流通事業者とカード決済事業者との間で何年も前から続いてきた決済手数料をめぐる争いが、Apple Payの稼働でいっきに火を噴いたという状況らしい。
CVSとRite-AidはいずれもApple Payへの対応を正式に発表していたわけではないが、それぞれの店舗にNFC(Near Field Communication)対応のPOS端末をすでに導入していたので、iPhone 6のユーザーはApple Payを使える状態にあった。

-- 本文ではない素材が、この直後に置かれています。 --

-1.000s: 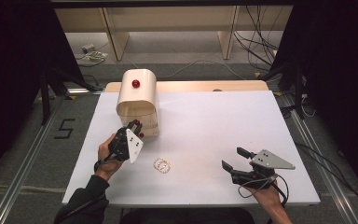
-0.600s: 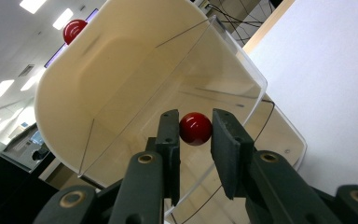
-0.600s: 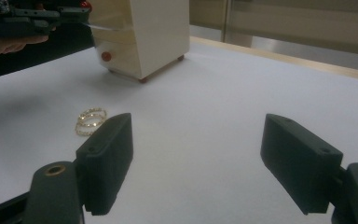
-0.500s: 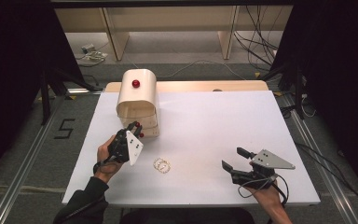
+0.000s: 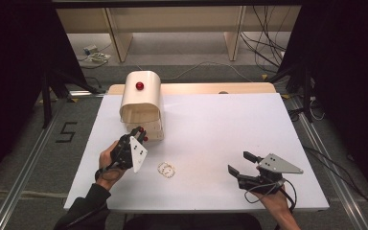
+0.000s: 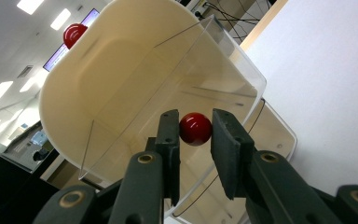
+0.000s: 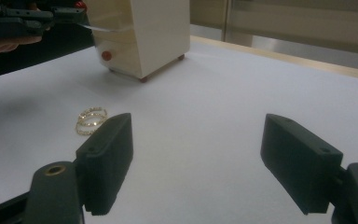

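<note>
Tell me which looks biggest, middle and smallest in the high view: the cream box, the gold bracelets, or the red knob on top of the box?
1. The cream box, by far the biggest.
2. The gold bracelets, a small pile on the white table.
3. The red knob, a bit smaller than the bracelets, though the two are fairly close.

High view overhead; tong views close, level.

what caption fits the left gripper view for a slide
Left gripper closed on the red knob of a cream box's clear lid.
</note>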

ところが、後述する事情から両社がこのPOS端末のNFC(Near Field Communication)通信機能をオフにすることを決め、その旨の通達を店舗に出した。またこの措置に伴い、Google PayなどNFCを使うほかの決済手段も利用できなくなった、という経緯があったようだ。
Apple Payの開始時に「全米約22万カ所で使える」とAppleは宣伝していたが、CVSとRite-Aidの店舗のこの22万箇所のなかに含まれていたらしい。Bloomberg記事には両社の店舗数について、CVSが約7700、Rite-Aidが約4570という数字が出ている。

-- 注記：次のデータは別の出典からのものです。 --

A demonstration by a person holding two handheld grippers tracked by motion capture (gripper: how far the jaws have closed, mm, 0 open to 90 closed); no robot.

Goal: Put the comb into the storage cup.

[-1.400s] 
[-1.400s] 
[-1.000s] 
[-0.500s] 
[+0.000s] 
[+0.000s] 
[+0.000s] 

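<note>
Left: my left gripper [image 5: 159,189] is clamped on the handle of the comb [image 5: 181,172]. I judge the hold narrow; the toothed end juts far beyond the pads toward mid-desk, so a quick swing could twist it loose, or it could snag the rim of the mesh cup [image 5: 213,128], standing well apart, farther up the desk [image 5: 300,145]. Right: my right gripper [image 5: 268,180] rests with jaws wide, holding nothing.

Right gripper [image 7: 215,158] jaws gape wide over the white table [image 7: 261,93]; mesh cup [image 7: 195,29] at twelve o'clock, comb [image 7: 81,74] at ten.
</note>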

CVSとRite-AidはそれぞれMerchant Customer Exchange(MCX)というコンソーシアムのメンバー。MCXは、小売最大手のWal-martが音頭を取って立ちあげた団体=サービスの運営企業で、ほかにTarget、Best Buy、Searsといった小売事業者や、GAP、Banana Republic、Old Navy、Gigant Eagleなどのアパレルチェーン、Shell、Exxon Mobil、76といったガソリンスタンド、コンビニの7-Eleven 、それに航空会社のSouthwestなども同社の技術をサポートすることになっている。
MCX加盟各社の扱い高は合計で年間1兆ドル超というから、決済手数料(2~3%)だけでもかなりの金額に達することは容易に想像がつく。なお、この売上金額は米国小売市場全体の2割以上、店舗数の合計は約11万箇所といった数字もThe Newyork Times(NYTimes)記事には出ている。
Wal-martやBest Buyでは、Apple Payの発表直後にさっそく「対応せず」との意向を明らかにしていた。その際には、Apple Payでは買い物客が何を買ったかもわからない(顧客の購買データが収集できない)し、クーポンやポイントを使った販促や顧客つなぎとめもできないため、といった理由が挙げられていた。